The Linkin Park Guy…
He’s no more. I never knew him as Chester Bennington, so when my sister told me he’s dead I didn’t recognise the name… “Crawling in my skin?” I asked, “Yes,” she confirmed. I stood in silence for a moment.
There is so much energy in that one song ‘Crawling’, from his singing. I can remember him performing it on the TOTP chart show back in the day, and in the video. I have that album in my collection and I still listen to it from time to time. ‘In the End’ is another favourite. More recently ‘New Divide’ from the Transformers movie.
Cause of death? Apparently suicide. Supposedly he has always battled with depression; you can kind of relate that to the music, the lyrics and the style, although you could never assume that such an ending would come from that.
I’ve always wanted to live to a ripe old age, looking after my health to help ensure I achieve that; regular exercise and a healthy diet. But mental health is a tricky one; you can’t really have one without the other, it turns out; if you don’t look after yourself physically then mentally you’d probably be a mess. And for people who are “a mess”, as they might explain to me, I would, as tactfully as possible, question their diet and exercise first. Healthy body and healthy mind.
Depression is such a viscous spiral though. I’m not without my down days, which seem to swing round both at random and as regular occurrences as the phases of the moon. Of course I listen to my own advice and call into question my own diet and exercise; have I missed my daily apple?
Living on my own, some might assume through choice, I think partly yes, but partly through circumstance, maybe even through my down days and the inward thinking they cause, all this can leave me alone to my own devices with only my own will to question those extra cups of anxiety-inducing coffee, that I believe will give me reason to regret later, but… “just for a pick-me-up…”
I think about how type-2 diabetes could perhaps not only be an eating disorder, but a depression-fuelled one at that, with sugar-filled foods sought to act as a dopamine kick because something else is lacking. Binge eating is often a sign of depression. Other addictions could be brought up here also.
To ask the question: “What kind of person chooses to end their own life?” Firstly I would question if it would feel like a choice; something within must spiral out of control, and probably repeatedly, but the obvious answer is: an unhappy person. That unhappiness can be hidden deep within too.
As millions of other people will be, I’m sure, I turned to Youtube for something about Chester Bennington that might bring a little light. I never knew him other than from his singing with Linkin Park; but I had an inkling there was more to him; after all, you really only get lyrics like that from a deep thinker, and his singing and style, with all that energy, was his form of articulation. You could be forgiven for thinking here was a young man full of anger, if Crawling was your point of reference, again my inkling said not. Many ‘new’ videos have been hurriedly [re]uploaded following the news, so I scrolled down the list of ‘interviews’ I had called forth, and found a video of a casual and self-imposed ‘Q&A’ session.

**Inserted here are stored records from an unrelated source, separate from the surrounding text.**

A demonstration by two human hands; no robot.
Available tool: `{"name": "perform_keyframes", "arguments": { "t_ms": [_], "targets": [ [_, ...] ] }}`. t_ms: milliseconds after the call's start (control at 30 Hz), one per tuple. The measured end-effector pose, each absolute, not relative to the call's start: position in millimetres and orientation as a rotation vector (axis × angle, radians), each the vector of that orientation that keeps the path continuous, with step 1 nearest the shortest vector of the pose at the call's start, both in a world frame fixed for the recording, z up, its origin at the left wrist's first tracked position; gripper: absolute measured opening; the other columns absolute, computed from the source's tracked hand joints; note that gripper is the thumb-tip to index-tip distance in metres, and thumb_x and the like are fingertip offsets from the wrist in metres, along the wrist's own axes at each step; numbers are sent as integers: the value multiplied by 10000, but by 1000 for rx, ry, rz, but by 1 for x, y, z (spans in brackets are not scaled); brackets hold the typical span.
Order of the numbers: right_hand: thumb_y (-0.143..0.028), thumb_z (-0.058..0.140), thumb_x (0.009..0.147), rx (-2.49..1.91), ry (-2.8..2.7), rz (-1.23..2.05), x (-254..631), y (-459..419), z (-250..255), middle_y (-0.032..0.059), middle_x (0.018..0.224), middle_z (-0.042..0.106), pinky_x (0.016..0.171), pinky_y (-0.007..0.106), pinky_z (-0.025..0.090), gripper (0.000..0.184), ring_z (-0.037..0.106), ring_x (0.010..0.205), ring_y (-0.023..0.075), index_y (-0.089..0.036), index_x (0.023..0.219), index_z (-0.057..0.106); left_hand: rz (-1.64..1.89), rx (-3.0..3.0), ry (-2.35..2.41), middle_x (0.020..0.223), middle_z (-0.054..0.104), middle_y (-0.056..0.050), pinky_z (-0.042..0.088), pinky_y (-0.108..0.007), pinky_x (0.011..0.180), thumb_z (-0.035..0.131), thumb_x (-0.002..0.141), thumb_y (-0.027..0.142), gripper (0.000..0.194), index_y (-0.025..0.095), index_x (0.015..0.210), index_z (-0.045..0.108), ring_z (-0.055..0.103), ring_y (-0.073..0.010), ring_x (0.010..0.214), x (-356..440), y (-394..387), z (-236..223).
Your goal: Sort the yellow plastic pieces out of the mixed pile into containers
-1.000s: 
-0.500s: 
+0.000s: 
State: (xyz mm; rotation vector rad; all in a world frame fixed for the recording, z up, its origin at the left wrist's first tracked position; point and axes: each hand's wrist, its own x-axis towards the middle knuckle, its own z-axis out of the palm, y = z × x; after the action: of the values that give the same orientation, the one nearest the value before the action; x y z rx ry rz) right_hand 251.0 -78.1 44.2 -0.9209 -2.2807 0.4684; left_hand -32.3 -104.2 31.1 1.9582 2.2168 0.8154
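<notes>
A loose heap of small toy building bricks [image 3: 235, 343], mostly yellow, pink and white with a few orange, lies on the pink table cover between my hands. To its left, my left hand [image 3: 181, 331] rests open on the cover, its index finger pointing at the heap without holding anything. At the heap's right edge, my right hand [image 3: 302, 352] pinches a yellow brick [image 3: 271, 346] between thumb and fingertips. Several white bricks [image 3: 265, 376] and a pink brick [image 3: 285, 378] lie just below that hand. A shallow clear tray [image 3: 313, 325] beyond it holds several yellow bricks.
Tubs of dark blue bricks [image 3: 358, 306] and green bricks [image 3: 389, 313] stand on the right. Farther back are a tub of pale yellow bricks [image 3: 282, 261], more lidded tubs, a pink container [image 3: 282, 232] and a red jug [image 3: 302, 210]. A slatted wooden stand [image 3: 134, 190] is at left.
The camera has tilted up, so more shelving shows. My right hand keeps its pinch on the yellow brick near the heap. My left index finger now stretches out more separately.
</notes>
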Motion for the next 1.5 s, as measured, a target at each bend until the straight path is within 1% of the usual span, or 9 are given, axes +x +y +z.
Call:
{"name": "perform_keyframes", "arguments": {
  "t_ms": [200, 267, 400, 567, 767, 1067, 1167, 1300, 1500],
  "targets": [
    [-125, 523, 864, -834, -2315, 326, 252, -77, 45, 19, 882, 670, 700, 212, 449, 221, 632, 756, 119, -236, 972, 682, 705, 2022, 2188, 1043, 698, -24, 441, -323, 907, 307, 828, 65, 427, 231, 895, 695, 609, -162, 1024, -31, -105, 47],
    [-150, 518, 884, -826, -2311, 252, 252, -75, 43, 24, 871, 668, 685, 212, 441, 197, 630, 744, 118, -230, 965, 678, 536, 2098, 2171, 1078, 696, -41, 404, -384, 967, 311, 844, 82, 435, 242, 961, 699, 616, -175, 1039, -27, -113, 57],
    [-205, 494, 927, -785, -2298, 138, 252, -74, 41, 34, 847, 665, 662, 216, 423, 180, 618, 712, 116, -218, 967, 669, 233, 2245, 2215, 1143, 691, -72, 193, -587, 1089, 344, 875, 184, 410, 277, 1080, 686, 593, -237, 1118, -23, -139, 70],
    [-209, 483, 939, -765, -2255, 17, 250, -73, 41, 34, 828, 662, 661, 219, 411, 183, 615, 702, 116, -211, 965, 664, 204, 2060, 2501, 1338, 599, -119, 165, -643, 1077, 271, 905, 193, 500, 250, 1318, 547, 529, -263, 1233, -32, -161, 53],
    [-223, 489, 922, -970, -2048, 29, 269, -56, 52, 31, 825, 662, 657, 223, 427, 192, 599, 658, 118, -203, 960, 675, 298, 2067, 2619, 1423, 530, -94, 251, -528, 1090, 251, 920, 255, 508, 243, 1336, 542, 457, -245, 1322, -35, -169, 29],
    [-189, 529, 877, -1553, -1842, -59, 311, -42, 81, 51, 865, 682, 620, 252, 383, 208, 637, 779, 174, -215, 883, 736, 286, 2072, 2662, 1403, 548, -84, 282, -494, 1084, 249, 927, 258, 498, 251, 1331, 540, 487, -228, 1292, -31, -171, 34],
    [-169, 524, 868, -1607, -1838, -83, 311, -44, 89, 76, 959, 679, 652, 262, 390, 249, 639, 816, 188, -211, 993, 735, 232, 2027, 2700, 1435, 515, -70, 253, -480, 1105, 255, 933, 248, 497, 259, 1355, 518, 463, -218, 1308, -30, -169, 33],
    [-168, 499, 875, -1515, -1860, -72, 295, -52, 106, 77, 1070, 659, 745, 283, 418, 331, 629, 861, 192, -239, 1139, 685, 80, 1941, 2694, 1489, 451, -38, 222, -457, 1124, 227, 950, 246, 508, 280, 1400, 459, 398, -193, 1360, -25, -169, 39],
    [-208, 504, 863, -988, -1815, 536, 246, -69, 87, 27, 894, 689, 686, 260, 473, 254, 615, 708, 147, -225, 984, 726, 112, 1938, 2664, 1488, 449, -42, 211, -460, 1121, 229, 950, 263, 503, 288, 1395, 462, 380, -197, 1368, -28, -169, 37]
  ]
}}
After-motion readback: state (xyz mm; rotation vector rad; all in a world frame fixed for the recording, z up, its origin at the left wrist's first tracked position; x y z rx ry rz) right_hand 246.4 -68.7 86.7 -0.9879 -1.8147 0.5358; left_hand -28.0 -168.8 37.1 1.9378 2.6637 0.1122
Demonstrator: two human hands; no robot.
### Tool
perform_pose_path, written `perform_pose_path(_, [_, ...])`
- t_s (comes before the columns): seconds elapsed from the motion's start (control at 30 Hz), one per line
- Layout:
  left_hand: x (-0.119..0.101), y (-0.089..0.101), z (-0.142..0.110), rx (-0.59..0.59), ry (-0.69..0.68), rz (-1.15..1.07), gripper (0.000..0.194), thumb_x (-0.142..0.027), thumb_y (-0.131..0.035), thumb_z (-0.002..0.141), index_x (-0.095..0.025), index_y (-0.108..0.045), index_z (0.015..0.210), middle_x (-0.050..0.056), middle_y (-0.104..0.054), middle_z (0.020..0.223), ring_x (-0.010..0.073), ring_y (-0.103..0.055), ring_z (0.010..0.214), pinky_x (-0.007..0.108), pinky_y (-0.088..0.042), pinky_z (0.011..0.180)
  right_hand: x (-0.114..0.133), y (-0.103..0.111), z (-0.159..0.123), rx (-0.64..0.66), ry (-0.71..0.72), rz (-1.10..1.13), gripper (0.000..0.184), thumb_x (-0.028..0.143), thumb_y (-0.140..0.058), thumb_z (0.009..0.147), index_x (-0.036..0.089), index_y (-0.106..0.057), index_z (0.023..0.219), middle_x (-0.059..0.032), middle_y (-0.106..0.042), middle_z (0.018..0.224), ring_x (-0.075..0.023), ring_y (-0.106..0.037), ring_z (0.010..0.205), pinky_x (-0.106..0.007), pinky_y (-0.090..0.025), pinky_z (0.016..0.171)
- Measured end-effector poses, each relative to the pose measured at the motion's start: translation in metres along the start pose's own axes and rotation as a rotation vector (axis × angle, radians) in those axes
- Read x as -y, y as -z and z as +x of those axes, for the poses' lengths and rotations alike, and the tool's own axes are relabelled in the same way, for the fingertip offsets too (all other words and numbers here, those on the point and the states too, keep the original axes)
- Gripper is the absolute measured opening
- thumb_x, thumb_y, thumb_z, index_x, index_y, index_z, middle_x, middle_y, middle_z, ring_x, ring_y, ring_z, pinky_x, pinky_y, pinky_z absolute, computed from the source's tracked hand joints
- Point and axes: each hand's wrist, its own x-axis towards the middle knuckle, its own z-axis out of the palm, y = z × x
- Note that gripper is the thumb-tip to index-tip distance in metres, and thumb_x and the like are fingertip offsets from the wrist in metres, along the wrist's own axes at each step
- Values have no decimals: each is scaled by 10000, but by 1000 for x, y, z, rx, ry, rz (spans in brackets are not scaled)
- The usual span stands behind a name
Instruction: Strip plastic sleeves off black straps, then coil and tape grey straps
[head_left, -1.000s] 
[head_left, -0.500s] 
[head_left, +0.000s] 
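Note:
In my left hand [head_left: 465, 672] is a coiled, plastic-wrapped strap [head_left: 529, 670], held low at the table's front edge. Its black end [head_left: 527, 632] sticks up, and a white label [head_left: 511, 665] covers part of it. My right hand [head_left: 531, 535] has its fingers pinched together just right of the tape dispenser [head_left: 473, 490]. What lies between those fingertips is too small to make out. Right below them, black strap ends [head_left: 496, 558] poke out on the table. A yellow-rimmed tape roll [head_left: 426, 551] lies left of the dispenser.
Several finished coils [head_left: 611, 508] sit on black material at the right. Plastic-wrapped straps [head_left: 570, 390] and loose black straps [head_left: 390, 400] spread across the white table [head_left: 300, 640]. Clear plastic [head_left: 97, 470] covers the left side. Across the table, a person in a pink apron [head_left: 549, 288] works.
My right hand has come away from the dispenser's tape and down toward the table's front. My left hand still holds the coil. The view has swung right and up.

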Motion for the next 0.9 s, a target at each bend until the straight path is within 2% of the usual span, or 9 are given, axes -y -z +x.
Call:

Here I found a funny and sensitive guy who was a pleasure to listen to; almost shy in front of the webcam it seemed, I can totally relate to these things, but which is perhaps odd for someone who has performed on stage in front of millions. He liked watching sport and TV though, and that’s not me, and I don’t have kids (the poor kids) – he seemed like such a loving dad. Other musical artists have surprised me and impressed me with their depth of thinking when if you take their work at face value you might think less of them: Marilyn Manson and Eminem are two I think of here. The way Chester said he was reading the questions to himself first, in a voice other than his own, and whistle to himself through his teeth; I do these things.
9 minutes into the 38 minute video and Chester answers a question which could be related to the topic of depression: “What usually inspires you when you write songs?” His answer:
Life throws a lot of things at you … Life never leaves you with a stretch of time where there’s nothing really going on… right when you think you’ve got it all figured out and everything’s good, it just comes and kicks you right in the nuts, and every time you think it can’t get any worse, and that life sucks, and it’s never going to get better, all of a sudden the sun comes-a-shining. So, you know, wake up; that’s all you have to do to get inspired to write a song.
Life is a song we write.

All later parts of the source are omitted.